▶ **EXERCISE BRIEF**
Everything in the listing below from the line containing "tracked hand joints" through the line containing "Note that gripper" must be repeated exactly; the remaining lines are not wanted.

......

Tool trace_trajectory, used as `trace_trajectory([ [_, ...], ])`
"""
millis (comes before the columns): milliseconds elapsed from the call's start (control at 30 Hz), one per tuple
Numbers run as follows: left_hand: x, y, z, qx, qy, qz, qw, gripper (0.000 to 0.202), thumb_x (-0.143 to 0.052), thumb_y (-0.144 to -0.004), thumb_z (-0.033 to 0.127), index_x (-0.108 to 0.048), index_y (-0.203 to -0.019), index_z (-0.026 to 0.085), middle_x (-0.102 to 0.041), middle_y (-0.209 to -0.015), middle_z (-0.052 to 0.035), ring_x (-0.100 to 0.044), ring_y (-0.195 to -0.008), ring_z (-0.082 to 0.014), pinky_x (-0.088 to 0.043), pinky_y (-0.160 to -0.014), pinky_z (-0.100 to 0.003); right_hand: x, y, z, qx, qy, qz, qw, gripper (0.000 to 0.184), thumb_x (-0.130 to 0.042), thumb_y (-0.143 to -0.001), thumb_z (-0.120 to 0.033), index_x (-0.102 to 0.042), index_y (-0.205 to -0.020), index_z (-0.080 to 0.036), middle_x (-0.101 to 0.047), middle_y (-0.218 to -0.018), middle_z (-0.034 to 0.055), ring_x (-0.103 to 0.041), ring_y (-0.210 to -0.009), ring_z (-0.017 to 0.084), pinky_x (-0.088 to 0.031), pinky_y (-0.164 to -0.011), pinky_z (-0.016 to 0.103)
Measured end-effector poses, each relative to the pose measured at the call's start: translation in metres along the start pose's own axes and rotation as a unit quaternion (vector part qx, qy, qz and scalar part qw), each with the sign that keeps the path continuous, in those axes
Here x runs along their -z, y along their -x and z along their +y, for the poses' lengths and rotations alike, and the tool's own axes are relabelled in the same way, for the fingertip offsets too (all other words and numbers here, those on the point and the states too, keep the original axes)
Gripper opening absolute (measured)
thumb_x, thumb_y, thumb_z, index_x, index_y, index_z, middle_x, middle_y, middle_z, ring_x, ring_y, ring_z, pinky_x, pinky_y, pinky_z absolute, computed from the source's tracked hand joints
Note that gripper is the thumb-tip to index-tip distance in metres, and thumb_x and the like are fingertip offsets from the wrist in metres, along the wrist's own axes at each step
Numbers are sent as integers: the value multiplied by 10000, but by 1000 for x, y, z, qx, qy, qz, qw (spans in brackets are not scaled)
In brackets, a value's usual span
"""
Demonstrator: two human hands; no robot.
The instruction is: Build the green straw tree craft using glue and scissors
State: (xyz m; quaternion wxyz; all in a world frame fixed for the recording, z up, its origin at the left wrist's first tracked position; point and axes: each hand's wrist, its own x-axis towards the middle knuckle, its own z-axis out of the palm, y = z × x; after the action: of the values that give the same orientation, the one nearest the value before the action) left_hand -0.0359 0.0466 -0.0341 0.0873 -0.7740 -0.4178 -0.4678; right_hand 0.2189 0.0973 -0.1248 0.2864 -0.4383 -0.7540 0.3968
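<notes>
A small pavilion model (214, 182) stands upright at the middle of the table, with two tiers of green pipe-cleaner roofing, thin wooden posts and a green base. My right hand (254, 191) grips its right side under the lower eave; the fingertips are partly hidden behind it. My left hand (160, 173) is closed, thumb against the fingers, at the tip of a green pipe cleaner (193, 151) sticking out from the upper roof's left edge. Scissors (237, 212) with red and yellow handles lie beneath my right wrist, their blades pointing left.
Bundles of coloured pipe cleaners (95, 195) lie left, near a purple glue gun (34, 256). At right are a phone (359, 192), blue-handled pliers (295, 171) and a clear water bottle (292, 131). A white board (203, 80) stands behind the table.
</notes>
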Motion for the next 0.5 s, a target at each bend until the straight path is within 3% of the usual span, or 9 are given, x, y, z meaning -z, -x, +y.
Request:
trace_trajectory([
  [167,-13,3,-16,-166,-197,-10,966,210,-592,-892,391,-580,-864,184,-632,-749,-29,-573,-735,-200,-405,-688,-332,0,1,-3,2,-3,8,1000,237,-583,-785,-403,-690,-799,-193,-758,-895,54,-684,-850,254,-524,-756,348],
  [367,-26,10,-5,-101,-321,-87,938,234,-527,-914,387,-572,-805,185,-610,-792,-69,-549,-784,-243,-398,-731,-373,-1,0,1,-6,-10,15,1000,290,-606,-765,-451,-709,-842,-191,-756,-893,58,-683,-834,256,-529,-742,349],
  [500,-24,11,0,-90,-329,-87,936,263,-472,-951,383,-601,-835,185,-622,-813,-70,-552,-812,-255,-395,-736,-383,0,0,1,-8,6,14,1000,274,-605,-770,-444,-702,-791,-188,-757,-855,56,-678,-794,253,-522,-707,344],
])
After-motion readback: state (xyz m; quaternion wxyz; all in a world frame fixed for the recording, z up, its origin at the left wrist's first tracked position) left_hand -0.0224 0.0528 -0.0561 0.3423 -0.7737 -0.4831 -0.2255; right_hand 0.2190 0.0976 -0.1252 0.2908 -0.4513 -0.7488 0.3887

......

▶ **RESPONSE AREA**
thumb_x, thumb_y, thumb_z, index_x, index_y, index_z, middle_x, middle_y, middle_z, ring_x, ring_y, ring_z, pinky_x, pinky_y, pinky_z absolute, computed from the source's tracked hand joints
Note that gripper is the thumb-tip to index-tip distance in metres, and thumb_x and the like are fingertip offsets from the wrist in metres, along the wrist's own axes at each step

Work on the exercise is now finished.